Characterization of microRNA expression in primary human colon adenocarcinoma cells (SW480) and their lymph node metastatic derivatives (SW620)
Authors Yan W, Yang W, Liu Z, Wu G
Received 25 March 2018
Accepted for publication 27 May 2018
Published 10 August 2018 Volume 2018:11 Pages 4701—4709
Checked for plagiarism Yes
Review by Single anonymous peer review
Peer reviewer comments 2
Editor who approved publication: Dr Leo Jen-Liang Su
Wei Yan, Wenchao Yang, Zhongcai Liu, Guoyang Wu
Department of General Surgery, Zhongshan Hospital, Xiamen University, Xiamen, Fujian 361004, People’s Republic of China
Background and objective: Metastasis is the major cause of cancer-related deaths in patients with colon cancer, however, the exact molecular mechanism is unclear. MicroRNAs (miRNAs) play an important role in the pathogenesis and progression of cancer. Therefore, in this study, we aimed to identify differentially expressed miRNAs in two colon carcinoma cell lines: SW480, derived from primary colon carcinoma and SW620, derived from lymph node metastasis, which were obtained from the same patient.

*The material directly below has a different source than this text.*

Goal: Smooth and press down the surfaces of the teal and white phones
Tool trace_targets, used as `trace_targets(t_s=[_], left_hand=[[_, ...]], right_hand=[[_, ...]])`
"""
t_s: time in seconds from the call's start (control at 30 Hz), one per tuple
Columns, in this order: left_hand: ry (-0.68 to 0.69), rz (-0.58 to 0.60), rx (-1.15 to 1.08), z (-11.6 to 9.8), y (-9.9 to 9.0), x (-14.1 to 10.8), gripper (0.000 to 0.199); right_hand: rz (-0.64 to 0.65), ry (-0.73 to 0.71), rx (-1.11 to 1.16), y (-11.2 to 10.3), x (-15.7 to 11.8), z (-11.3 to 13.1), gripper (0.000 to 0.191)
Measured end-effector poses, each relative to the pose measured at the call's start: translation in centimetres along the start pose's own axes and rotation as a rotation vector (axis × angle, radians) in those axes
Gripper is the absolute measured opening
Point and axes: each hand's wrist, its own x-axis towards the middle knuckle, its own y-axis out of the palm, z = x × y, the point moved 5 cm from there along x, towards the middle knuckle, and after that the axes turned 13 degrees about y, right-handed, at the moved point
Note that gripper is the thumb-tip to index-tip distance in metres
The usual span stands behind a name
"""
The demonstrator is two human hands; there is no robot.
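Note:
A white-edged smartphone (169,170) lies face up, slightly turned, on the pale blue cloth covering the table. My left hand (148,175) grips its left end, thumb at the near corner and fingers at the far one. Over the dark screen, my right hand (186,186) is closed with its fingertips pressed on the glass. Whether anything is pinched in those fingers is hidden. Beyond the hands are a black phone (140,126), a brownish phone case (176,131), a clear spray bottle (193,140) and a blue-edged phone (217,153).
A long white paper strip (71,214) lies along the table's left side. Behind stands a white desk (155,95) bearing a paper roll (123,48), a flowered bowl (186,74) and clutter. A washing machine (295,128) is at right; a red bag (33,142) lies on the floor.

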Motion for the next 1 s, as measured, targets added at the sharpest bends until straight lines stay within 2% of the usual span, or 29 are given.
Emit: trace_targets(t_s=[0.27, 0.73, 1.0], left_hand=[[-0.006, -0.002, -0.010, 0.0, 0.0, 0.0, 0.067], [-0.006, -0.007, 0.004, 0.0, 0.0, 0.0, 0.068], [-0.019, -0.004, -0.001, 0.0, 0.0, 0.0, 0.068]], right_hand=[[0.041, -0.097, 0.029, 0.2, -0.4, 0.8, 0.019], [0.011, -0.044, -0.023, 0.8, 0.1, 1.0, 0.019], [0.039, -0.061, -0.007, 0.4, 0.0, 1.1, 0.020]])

Materials and methods: Three independent samples of cancer cells were collected from SW480 and SW620 cells, respectively. An miRNA microarray platform, miRCURY LNA™ microRNA array with 1,223 probes containing 3,000 capture probes, was used to determine the miRNA expression profiles of these two cell lines. Differentially expressed miRNAs were validated by quantitative reverse transcription-polymerase chain reaction (qRT-PCR).
Results: The raw data were submitted to the Gene Expression Omnibus database (GSE72412). Thirteen miRNAs were differentially expressed between SW480 and SW620 cells, of which, seven miRNAs (hsa-miR-920, hsa-miR-636, hsa-miR-766-3p, hsa-miR-545-5p, hsa-miR-195-3p, hsa-miR-125a-3p, and hsa-miR-196b-3p) were found to be upregulated and six miRNAs (hsa-miR-3613-3p, hsa-miR-29b-3p, hsa-miR-1297, hsa-miR-141-5p, hsa-miR-200c-3p, and hsa-miR-141-3p) were found to be downregulated. Target analysis of the predicted miRNAs showed that these genes were primarily involved in protein binding, cell adhesion, and cancer metastasis. Furthermore, qRT-PCR validated the results of miRNA microarray.
Conclusion: This is the first systematic analysis of the differences of miRNAs between SW480 and SW620 cells. The results provide useful information to explore potential biomarkers of miRNAs for predicting colon cancer metastasis.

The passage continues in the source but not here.